To some, it can be that the image may be considered unusual, considering the abundant iconography of St. Paul in the East, in the West and also within the confines of the Pauline Family. As per every representation, this image likewise of St. Paul writing a letter, is an elaborate interpretation based on reasons that are desired.
St. Paul writing a letter trace back, above all, to the role he had in the meditation on the Letter to the Romans which convinced Blessed James Alberione to choose St. Paul as model for the Pauline Family: "He cam across to him indeed as the Apostle, and thus every apostle and every apostolate could draw from Him" (Abundantes divitiae gratiae suae, n. 64).
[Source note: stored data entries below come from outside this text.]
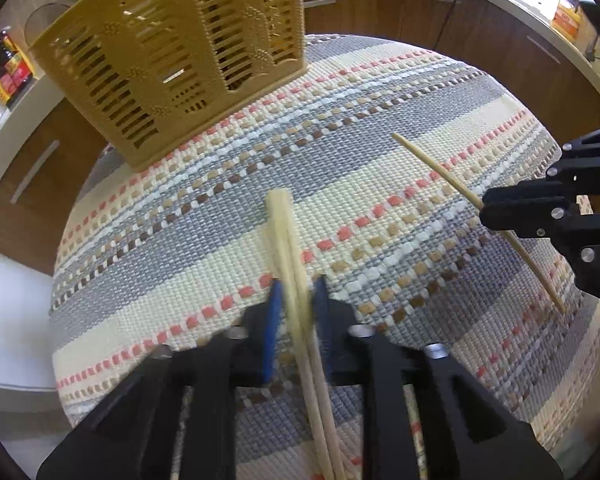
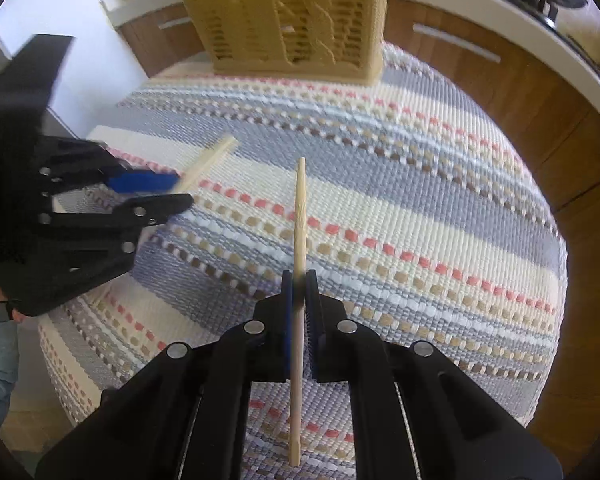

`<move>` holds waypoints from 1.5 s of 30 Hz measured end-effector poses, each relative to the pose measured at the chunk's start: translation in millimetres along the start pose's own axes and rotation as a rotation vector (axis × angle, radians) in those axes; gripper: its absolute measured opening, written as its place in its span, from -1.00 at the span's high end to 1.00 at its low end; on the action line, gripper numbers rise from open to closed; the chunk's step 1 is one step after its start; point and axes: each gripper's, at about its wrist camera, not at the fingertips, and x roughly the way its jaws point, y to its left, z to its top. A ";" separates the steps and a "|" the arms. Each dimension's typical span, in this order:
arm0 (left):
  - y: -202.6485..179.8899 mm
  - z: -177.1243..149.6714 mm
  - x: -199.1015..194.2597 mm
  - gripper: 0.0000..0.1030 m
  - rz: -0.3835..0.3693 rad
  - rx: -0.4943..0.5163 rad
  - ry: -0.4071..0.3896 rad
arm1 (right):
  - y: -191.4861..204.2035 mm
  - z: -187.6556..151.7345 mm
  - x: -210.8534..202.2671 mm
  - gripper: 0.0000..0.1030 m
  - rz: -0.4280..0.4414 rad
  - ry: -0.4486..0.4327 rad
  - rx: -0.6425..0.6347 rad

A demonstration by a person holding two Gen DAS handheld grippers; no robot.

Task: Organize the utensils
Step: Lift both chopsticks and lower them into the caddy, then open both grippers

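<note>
Before the slotted caddy point(image 1: 168, 60), the left gripper's point(image 1: 296, 304) jaws clamp two chopsticks point(image 1: 284, 232); the right gripper's point(image 2: 299, 284) jaws pinch a single chopstick point(image 2: 300, 208).

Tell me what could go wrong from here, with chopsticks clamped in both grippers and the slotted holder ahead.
1. The left gripper pinches two chopsticks together; one could slide out or they could scissor apart.
2. The right gripper clamps a single chopstick mid-length, so it could pivot.
3. The holder looks light; a missed insertion might tip it.
</note>
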 end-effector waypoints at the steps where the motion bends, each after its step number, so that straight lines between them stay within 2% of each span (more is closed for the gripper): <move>1: -0.8 -0.1 -0.9 0.79 0.002 -0.005 -0.008 | -0.2 -0.5 -6.9 0.91 0.007 -0.024 -0.011; 3: -3.2 1.2 -8.3 0.80 0.025 -0.052 -0.082 | 0.7 -0.7 -18.2 0.91 0.022 -0.067 -0.025; 6: 3.8 2.0 -44.4 0.80 -0.014 -0.116 -0.243 | 3.0 -0.2 -33.1 0.91 0.035 -0.135 -0.047; 8: 11.0 4.7 -63.6 0.80 -0.023 -0.148 -0.317 | 0.8 2.5 -48.2 0.91 0.083 -0.191 -0.044; 10: 17.5 8.2 -89.6 0.80 -0.028 -0.173 -0.430 | -0.8 7.9 -64.7 0.91 0.128 -0.252 -0.033; 14: 31.5 17.3 -130.8 0.79 -0.042 -0.231 -0.600 | 7.9 20.2 -104.3 0.91 0.136 -0.433 -0.067; 17: 45.5 23.1 -161.2 0.79 -0.039 -0.263 -0.718 | 1.3 37.4 -128.4 0.91 0.191 -0.517 -0.045; 21: 58.4 37.0 -186.5 0.79 -0.046 -0.299 -0.850 | 7.6 70.7 -157.4 0.91 0.170 -0.669 -0.045; 24: 69.0 48.7 -203.7 0.79 -0.050 -0.328 -0.949 | -2.4 102.5 -160.9 0.91 0.246 -0.735 0.010; 26: 67.9 57.3 -203.1 0.79 0.020 -0.336 -1.016 | -4.5 119.3 -160.5 0.91 0.303 -0.763 0.050; 27: 67.8 62.6 -201.4 0.79 0.048 -0.322 -1.040 | -9.9 131.7 -158.0 0.91 0.325 -0.780 0.076; 29: 71.4 72.8 -191.9 0.79 0.062 -0.313 -1.064 | -14.8 147.2 -156.7 0.91 0.310 -0.817 0.107; 36: 98.7 94.8 -161.9 0.80 0.047 -0.403 -1.111 | -30.5 190.9 -131.6 0.91 0.214 -0.928 0.205; 42: 111.1 101.3 -141.6 0.80 0.042 -0.410 -1.098 | -24.5 200.7 -100.6 0.91 0.119 -0.955 0.191; 45: 110.7 99.8 -135.3 0.80 0.043 -0.405 -1.094 | -17.1 198.9 -90.2 0.92 0.044 -0.987 0.157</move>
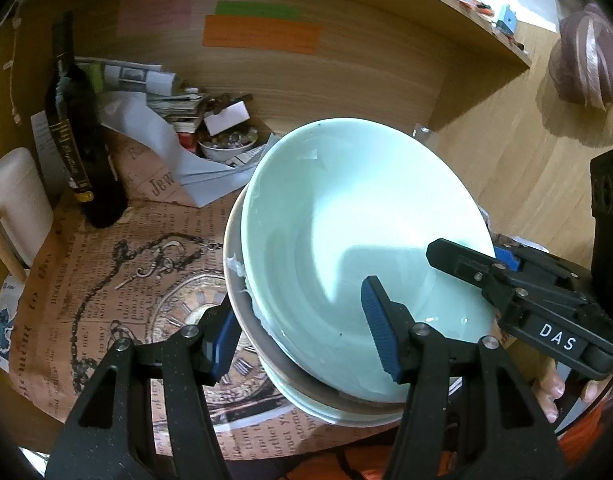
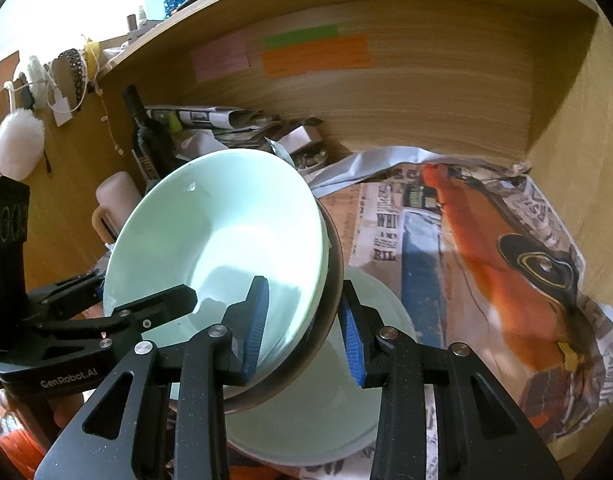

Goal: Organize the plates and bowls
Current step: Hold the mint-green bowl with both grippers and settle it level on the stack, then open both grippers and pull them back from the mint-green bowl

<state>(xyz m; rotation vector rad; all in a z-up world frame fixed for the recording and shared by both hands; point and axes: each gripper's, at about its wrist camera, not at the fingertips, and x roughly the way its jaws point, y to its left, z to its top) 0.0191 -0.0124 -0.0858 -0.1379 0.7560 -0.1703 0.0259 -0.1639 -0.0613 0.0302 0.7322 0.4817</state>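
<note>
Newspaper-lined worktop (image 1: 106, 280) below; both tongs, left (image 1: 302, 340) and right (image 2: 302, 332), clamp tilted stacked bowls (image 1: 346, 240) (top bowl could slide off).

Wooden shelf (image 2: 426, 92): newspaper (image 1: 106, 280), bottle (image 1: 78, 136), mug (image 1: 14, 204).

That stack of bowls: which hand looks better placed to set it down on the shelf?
Probably both together. The left gripper and the right gripper each clamp an opposite rim of the tilted bowl stack. Neither looks able to carry it level alone.
</note>
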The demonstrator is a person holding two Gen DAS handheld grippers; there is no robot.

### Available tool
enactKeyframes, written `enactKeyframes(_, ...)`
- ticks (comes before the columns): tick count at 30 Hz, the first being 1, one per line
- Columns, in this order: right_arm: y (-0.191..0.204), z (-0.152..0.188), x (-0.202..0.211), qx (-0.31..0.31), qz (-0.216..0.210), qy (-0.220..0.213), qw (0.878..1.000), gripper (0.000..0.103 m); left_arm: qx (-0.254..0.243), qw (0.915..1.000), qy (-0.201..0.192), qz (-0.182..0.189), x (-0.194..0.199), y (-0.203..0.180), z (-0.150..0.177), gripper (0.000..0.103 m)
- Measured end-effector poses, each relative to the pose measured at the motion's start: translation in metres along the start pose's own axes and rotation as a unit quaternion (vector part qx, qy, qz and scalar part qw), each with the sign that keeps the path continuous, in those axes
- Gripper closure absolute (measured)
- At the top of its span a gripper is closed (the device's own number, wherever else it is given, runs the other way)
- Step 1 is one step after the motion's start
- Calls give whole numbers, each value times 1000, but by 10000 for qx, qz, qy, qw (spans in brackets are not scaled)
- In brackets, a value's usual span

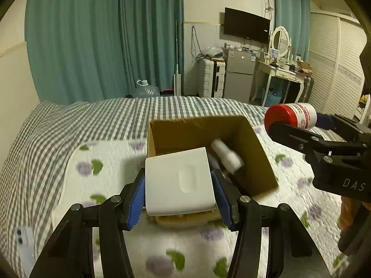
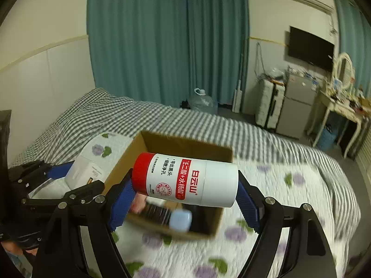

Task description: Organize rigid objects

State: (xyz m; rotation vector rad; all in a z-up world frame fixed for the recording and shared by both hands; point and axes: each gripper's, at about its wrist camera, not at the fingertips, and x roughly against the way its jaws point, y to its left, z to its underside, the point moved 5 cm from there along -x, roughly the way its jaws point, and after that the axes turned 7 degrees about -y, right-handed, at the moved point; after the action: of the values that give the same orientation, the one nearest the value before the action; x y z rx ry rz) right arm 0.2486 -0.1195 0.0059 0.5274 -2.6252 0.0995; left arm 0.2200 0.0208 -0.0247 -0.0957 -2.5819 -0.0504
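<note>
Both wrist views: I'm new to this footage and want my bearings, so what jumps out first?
The red-capped white canister lies sideways in the right gripper, above the open cardboard box on the floral quilt. The left gripper clamps a white square box at the cardboard box's near edge.

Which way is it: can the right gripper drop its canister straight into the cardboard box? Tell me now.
Probably yes. The right gripper holds the red-capped canister sideways above the open cardboard box; nothing covers the opening, though the left gripper holds a white box at the near edge.
</note>
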Motion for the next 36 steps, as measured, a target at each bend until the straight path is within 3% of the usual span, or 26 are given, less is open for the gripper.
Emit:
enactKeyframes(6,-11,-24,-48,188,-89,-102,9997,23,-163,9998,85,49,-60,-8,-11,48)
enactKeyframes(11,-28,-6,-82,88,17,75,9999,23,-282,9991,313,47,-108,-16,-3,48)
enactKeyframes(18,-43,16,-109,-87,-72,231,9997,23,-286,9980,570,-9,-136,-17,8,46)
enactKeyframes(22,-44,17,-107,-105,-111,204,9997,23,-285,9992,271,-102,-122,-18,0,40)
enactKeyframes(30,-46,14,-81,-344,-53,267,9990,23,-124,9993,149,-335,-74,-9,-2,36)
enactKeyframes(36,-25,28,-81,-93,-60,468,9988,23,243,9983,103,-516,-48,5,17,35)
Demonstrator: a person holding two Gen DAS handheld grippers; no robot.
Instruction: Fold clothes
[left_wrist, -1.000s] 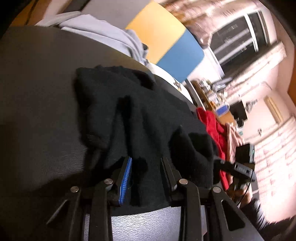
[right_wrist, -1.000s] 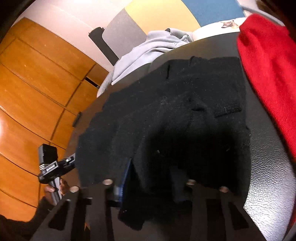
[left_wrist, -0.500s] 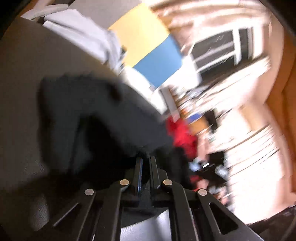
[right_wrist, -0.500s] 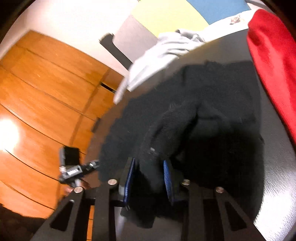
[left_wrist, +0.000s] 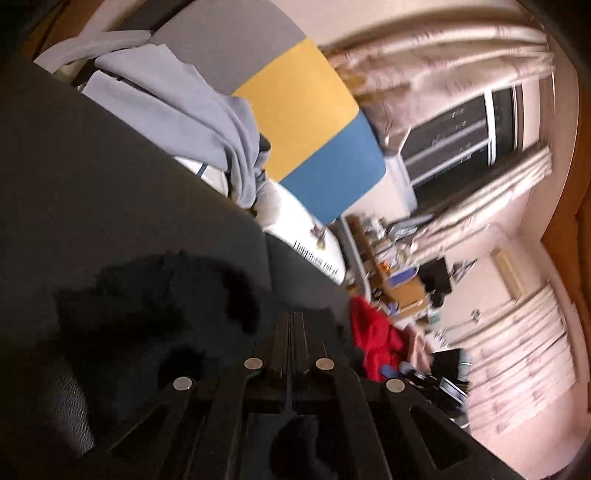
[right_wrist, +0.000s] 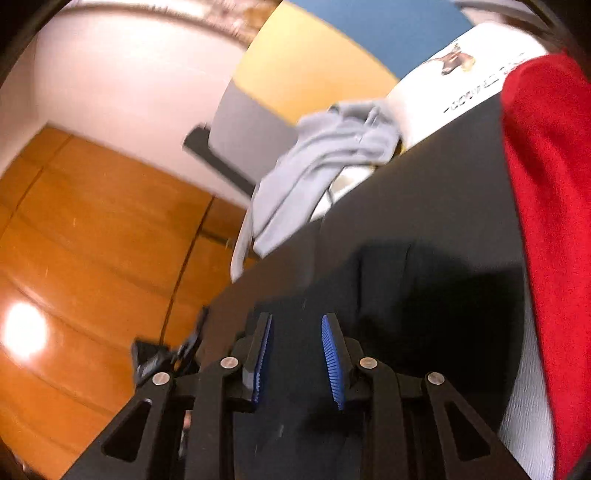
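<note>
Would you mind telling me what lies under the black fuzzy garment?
The black fuzzy garment rests on a dark leather-like cushion surface, which shows all around it. Whatever lies directly beneath the cloth is covered, so nothing else can be confirmed.

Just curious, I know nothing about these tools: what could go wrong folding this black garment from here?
The right gripper is opening its jaws with the black garment between them, so the fold may drop. The left gripper is shut, but whether it pinches cloth is unclear. The red garment lies close and could get dragged.
</note>
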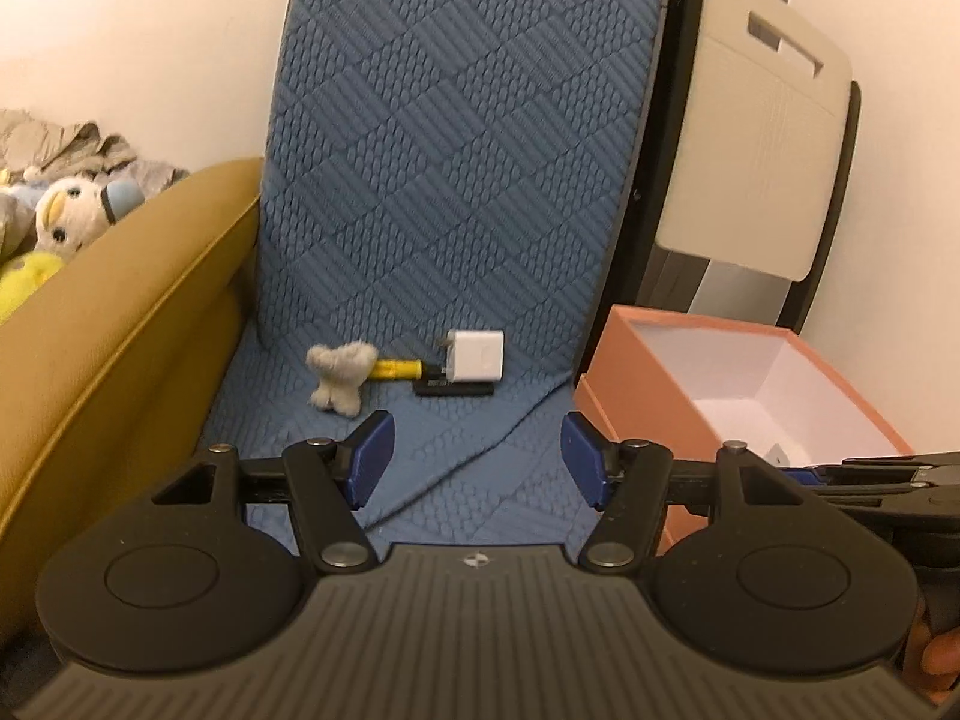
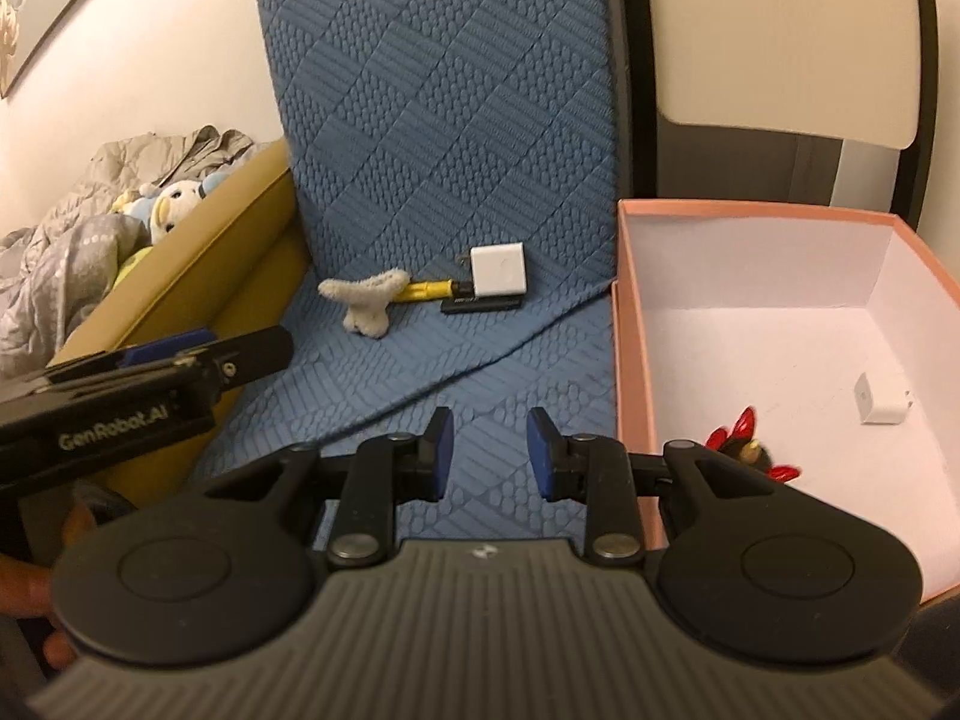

St. Paul writing a letter, recalls the essential definition which the Founder gives to the Pauline charism at the beginning of his foundational activity: "The written preaching, alongside the oral preaching" (Apostolato stampa, p. 5).
St. Paul writing a letter, having beside him scrolls of paper, suggests the love of the Apostle for the Sacred Scripture. Often, the Founder, drawing from the Fathers of the Church, describes the Bible as "the Letter which God writes to persons" and Paulines are the "postmen" in charge of delivering it to all, with every form of communication.
St. Paul writing a letter, recalls the nature of his written preaching characterized by knowing how to find in the person of Christ, who died and resurrected, the adequate solution to the problems rising in the Christian communities he founded.
St. Paul writing a letter and who fixes his eyes at those who gazes at him, wants to recall that which he writes to the Christians in Corinth. "You are a letter of Christ, mediated by our service, written not with ink, but with the spirit of the living God, not on tables of stone, but on the tables that are Christian flesh" (2 Cor 3:3).
St. Paul writing a letter continues the chose iconography of Blessed James Alberione which, in the stained glass window of the temple constructed at St. Paul Albam has been made to represent St. Paul while writing the Letter to the Romans.